WORK ORDER => Please copy the data below exactly, from its first line through the line holding "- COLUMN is", and skip the pictures.

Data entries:
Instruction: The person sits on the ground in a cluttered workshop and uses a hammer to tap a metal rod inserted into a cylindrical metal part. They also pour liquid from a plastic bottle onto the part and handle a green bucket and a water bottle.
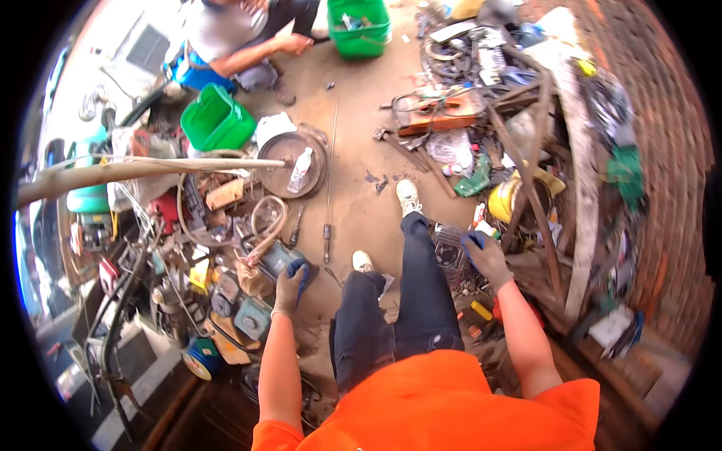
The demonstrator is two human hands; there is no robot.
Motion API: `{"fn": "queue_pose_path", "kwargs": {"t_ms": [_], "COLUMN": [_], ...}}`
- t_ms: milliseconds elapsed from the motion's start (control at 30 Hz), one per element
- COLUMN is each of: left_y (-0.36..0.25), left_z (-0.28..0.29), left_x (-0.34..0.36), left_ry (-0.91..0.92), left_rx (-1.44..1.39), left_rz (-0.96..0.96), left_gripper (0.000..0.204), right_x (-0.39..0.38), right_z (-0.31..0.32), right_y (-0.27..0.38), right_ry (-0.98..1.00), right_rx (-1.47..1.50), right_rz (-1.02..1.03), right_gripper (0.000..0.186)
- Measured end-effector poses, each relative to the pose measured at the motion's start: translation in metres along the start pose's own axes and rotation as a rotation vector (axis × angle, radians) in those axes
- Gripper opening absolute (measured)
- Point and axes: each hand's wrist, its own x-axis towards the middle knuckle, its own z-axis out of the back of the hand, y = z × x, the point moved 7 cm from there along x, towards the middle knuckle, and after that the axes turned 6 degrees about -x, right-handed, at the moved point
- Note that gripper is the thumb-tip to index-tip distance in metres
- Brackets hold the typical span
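My left hand [289,286], in a grey and blue glove, hangs beside my left leg over a grey-blue metal unit [272,259]; its fingers are curled, and I cannot make out whether anything is in them. My right hand [485,255], gloved alike, is bent closed beside my right leg, near a dark grated metal part [449,248] and a yellow round container [505,201]; what it holds, if anything, is hidden. My two shoes stand on the dusty floor [350,214], with a long thin rod [329,195] lying ahead of the left one.
Another person [256,56] crouches at the upper left. Green bins [214,116], a round metal pan [274,169] with a bottle, and a pale pole [135,169] are on the left amid scrap. Wooden beams [571,225], an orange machine [440,120] and heaped clutter line the brick wall [669,188].
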Motion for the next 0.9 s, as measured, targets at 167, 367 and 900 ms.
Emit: {"fn": "queue_pose_path", "kwargs": {"t_ms": [167,367,900], "left_y": [0.094,0.198,0.291], "left_z": [-0.016,-0.058,-0.087], "left_x": [0.101,0.242,0.602], "left_ry": [-0.170,-0.107,-0.363], "left_rx": [0.548,0.787,1.034], "left_rz": [0.032,0.243,0.106], "left_gripper": [0.038,0.043,0.035], "right_x": [0.159,0.270,0.320], "right_z": [-0.148,-0.251,-0.270], "right_y": [0.068,0.103,0.132], "right_ry": [0.233,0.490,0.428], "right_rx": [-0.078,-0.160,-0.678], "right_rz": [0.390,0.484,0.986], "right_gripper": [0.030,0.032,0.070]}}
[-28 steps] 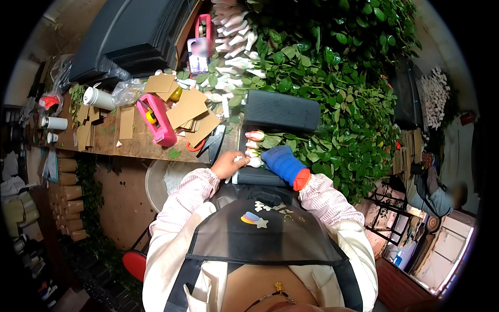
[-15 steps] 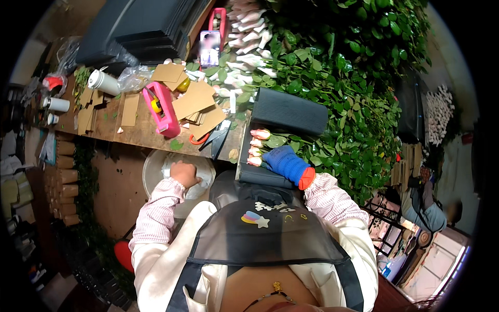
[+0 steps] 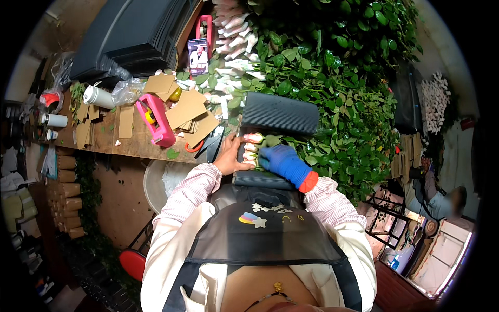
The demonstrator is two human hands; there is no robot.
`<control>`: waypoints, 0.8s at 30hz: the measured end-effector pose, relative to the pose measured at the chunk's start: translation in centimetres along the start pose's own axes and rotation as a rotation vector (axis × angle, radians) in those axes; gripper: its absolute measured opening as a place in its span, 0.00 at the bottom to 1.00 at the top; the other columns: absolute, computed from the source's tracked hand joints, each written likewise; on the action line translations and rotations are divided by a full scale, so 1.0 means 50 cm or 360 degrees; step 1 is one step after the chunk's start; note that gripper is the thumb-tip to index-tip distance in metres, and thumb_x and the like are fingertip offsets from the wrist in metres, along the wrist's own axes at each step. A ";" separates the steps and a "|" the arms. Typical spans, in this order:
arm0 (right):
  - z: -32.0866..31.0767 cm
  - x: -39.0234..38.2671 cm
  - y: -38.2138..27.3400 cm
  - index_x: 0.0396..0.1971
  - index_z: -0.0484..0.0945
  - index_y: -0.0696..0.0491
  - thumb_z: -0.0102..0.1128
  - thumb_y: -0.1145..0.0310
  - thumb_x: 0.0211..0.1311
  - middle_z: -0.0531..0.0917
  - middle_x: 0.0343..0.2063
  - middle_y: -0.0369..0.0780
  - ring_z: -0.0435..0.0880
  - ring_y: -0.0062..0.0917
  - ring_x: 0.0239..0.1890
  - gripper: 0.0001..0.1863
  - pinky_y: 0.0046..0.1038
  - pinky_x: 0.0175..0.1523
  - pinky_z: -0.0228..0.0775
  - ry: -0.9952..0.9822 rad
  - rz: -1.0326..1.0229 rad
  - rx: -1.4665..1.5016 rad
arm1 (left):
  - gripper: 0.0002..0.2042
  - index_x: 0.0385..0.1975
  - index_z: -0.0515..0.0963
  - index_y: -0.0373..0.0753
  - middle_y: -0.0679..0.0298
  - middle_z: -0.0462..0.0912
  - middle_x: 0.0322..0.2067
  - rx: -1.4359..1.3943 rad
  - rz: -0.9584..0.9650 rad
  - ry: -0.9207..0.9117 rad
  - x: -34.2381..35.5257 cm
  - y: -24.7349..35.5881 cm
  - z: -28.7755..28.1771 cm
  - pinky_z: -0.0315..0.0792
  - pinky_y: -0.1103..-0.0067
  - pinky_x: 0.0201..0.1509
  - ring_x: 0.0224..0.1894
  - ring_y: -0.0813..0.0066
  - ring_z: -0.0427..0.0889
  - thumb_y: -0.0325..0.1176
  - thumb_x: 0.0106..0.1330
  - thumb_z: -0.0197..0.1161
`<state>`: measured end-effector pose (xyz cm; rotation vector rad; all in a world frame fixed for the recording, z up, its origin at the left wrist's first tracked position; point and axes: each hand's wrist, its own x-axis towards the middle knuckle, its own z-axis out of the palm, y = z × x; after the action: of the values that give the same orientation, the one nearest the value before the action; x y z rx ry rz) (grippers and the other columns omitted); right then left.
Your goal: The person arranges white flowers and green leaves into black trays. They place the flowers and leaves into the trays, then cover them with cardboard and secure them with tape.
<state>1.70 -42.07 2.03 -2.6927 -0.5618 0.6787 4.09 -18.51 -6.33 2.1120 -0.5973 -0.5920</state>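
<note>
Pink-and-cream roses (image 3: 250, 147) lie in a short row on a dark corrugated cardboard sheet (image 3: 280, 112) whose far flap stands folded up. My bare left hand (image 3: 228, 155) is at the left ends of the blooms, thumb and fingers spread along them. My right hand (image 3: 283, 162), in a blue knitted glove with an orange cuff, rests on the roses just behind the blooms; its fingers are curled over the stems and partly blurred. The stems run right, toward a heap of leaves.
Dark-handled scissors (image 3: 212, 145) with an orange loop, brown card pieces (image 3: 186, 110) and a pink tape dispenser (image 3: 157, 122) lie left on the wooden table. A phone (image 3: 198, 56) stands behind. Leafy stems (image 3: 343, 104) heap at right. A white bin (image 3: 156, 184) stands below the table edge.
My left hand has come up from over the white bin to the rose blooms. My right hand has shifted slightly left relative to the cardboard, staying at the roses.
</note>
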 end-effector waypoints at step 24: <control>0.041 0.041 0.000 0.41 0.78 0.48 0.58 0.60 0.63 0.86 0.32 0.45 0.86 0.43 0.36 0.11 0.45 0.38 0.76 0.0107 0.0100 -0.0284 | 0.30 0.57 0.77 0.49 0.40 0.53 0.69 -0.0241 -0.0196 0.0246 0.012 0.005 0.041 0.49 0.58 0.76 0.73 0.42 0.50 0.48 0.54 0.77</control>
<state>2.36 -40.78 -0.49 -2.8978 -0.5462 0.5762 3.27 -20.20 -7.34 2.0388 -0.3276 -0.5191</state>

RESULT FOR THIS TASK =>
Instruction: The person sits on the ground in a cluttered workshop and uses a hammer to tap a metal rod inserted into a cylindrical metal part. They also pour liquid from a plastic bottle onto the part and handle a green bucket and a water bottle.
The demonstrator is two human hands; there is no robot.
Motion API: `{"fn": "queue_pose_path", "kwargs": {"t_ms": [_], "COLUMN": [_], ...}}`
- t_ms: milliseconds elapsed from the motion's start (control at 30 Hz), one per element
- COLUMN is each of: left_y (-0.36..0.25), left_z (-0.28..0.29), left_x (-0.34..0.36), left_ry (-0.91..0.92), left_rx (-1.44..1.39), left_rz (-0.96..0.96), left_gripper (0.000..0.204), right_x (-0.39..0.38), right_z (-0.31..0.32), right_y (-0.27..0.38), right_ry (-0.98..1.00), right_rx (-1.47..1.50), right_rz (-1.02..1.03), right_gripper (0.000..0.186)

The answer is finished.